Yep. The driving factor of moving to Maryland from Southern New Jersey is really cost containment. You know, we'll avoid tens of million dollars of cost increase as opposed to just driving down cost tens of million dollars. You know, the benefit is really staying cost neutral. We also specced a facility that is 50% greater than our New Jersey facility. That 50% incremental space, because it's a build to suit, our builder slash landlord has agreed to 100% of that incremental cost we will not be charged for for the first three years. That gives us the ability to grow into that space. We can use it day one. You know, obviously we're paying nothing for a big part of our distribution center. That'll be a benefit. We'll get some automation, some efficiencies, and we'll utilize that space.
We have plans to, which will improve efficiencies. Maryland, we work with on a very cooperative basis. They are giving us $13 million of subsidies to offset our costs, which would include $10 million of capital that we will be spending for this facility over 2025 and 2026, roughly evenly between those two years.
Gotcha. Got it. Okay. Just wanted to incorporate one quick question that we did get from the audience. As you look to do all these sourcing changes in terms of your product sourcing, moving away from China, what do you think as far as your ability to maintain or expand gross margins this year and next?
Yeah. Now it's a great question.
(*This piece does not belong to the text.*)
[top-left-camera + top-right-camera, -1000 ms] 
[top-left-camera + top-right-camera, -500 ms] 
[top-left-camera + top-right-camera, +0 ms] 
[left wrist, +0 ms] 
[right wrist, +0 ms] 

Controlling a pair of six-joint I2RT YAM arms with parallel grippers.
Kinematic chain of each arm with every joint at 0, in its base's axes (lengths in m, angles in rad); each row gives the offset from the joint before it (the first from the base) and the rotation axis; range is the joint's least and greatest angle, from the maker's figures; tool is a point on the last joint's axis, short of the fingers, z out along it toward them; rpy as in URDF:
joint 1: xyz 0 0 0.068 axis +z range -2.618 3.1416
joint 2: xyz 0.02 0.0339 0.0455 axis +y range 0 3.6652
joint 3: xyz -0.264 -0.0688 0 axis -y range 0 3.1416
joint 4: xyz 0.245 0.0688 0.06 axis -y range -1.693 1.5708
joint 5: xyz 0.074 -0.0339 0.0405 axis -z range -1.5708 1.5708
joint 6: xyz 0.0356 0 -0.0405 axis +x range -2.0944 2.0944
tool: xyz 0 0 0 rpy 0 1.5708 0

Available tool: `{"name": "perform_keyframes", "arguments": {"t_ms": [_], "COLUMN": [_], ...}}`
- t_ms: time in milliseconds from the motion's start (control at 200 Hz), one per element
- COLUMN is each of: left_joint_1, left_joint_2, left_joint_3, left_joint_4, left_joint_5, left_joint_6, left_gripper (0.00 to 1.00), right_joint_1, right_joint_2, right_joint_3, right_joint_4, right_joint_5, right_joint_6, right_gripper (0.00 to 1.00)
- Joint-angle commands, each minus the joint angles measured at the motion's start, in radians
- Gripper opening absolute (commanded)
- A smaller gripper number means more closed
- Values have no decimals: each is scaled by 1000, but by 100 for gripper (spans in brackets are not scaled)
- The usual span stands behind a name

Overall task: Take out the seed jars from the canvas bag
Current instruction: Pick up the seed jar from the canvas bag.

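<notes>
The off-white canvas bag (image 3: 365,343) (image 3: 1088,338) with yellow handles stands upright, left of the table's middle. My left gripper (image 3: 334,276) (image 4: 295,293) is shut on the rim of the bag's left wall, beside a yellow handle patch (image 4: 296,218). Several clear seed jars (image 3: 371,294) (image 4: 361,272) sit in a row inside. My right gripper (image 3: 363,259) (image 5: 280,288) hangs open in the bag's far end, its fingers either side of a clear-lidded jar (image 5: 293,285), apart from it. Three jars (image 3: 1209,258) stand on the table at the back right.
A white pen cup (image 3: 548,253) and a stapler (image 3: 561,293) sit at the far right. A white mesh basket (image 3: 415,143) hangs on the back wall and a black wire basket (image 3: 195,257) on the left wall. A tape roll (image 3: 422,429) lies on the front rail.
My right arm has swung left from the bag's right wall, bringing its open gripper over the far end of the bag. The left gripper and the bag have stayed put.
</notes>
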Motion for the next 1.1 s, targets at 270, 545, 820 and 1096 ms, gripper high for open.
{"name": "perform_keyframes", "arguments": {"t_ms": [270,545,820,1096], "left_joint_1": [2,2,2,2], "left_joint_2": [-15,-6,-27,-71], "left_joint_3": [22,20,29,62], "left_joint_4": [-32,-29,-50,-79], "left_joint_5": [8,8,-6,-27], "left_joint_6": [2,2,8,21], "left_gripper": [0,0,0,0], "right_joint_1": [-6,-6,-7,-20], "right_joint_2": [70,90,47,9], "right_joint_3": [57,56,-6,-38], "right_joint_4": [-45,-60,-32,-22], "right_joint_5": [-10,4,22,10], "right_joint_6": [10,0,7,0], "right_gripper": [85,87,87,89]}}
You know, we're focused on execution risk, and we have substantial systems, particularly on the quality side, that are proprietary, you know, that have managed these moves. And you know, that's really our focus, you know, in 2025 is, you know, continuity, which we think we're well positioned and positioned extremely favorably versus most of our competition. You know, really also with the price increases that are happening in the marketplace, our focus is to maintain and then grow through product and market share gain, our gross margin dollars. So we're not looking and we're not focused on increasing our gross margin percent in this environment as we've been dramatically increasing through the changes that we've discussed over the last couple of years.
Gotcha. All right. Shifting gears now to acquisitions. You have done some acquisitions in the past. You know, how do you guys think about that in the current environment of, you know, what types of companies would you be looking for to acquire? To me, it seems like maybe in the commercial food service business may make sense. Also, can you just talk about valuation multiples as to what you are seeing nowadays?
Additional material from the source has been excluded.